The problem
Across the entries below, how many lines contain the string "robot"? Only the number is wanted.
........
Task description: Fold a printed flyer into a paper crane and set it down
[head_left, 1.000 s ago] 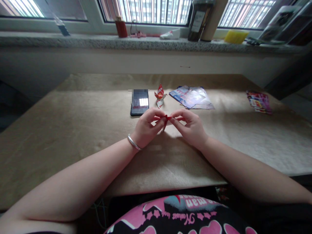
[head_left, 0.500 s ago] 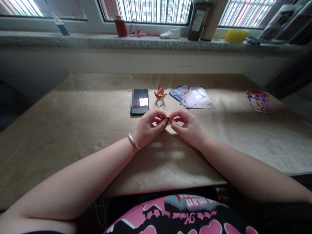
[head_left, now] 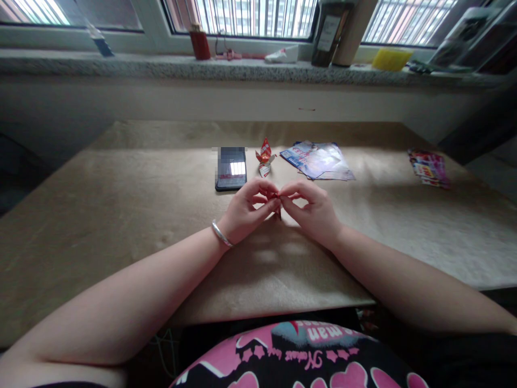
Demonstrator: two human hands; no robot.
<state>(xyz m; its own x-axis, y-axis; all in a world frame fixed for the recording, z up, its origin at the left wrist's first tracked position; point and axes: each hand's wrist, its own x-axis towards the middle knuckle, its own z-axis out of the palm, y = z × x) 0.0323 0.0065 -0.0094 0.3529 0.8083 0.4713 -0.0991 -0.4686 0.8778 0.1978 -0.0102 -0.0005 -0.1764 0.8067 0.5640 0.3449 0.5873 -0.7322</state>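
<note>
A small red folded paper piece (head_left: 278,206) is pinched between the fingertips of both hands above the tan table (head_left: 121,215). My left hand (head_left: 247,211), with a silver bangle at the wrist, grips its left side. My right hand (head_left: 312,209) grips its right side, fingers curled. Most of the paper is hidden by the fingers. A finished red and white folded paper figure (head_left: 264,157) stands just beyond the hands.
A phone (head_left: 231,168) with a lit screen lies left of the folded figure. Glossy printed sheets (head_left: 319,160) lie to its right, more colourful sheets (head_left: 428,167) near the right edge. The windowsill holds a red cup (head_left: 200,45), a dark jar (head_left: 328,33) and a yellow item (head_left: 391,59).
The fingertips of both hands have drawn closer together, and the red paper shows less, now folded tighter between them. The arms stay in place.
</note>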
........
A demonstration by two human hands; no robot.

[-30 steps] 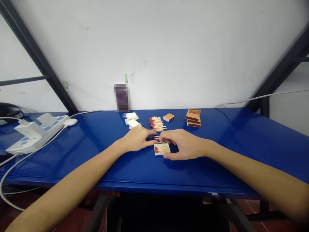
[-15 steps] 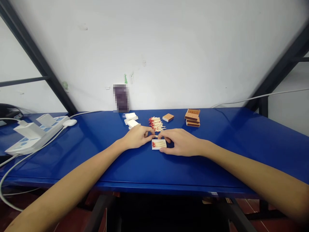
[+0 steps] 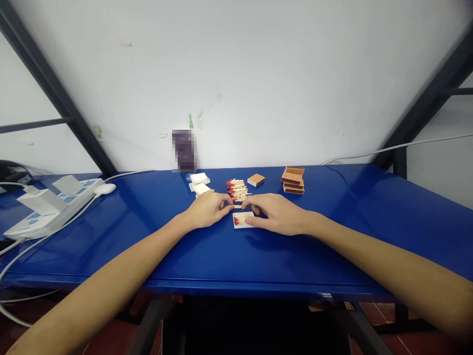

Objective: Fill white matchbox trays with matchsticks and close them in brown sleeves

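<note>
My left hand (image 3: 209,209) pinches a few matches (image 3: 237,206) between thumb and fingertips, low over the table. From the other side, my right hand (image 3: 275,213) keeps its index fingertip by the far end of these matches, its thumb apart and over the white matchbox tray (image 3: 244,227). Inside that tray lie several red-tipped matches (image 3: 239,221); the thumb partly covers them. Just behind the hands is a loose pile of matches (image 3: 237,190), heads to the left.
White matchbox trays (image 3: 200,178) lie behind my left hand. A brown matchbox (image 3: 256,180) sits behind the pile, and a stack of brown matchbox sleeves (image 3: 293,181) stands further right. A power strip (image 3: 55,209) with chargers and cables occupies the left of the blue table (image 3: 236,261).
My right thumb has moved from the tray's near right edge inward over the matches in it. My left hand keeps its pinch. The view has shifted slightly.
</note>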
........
Answer to the exercise
2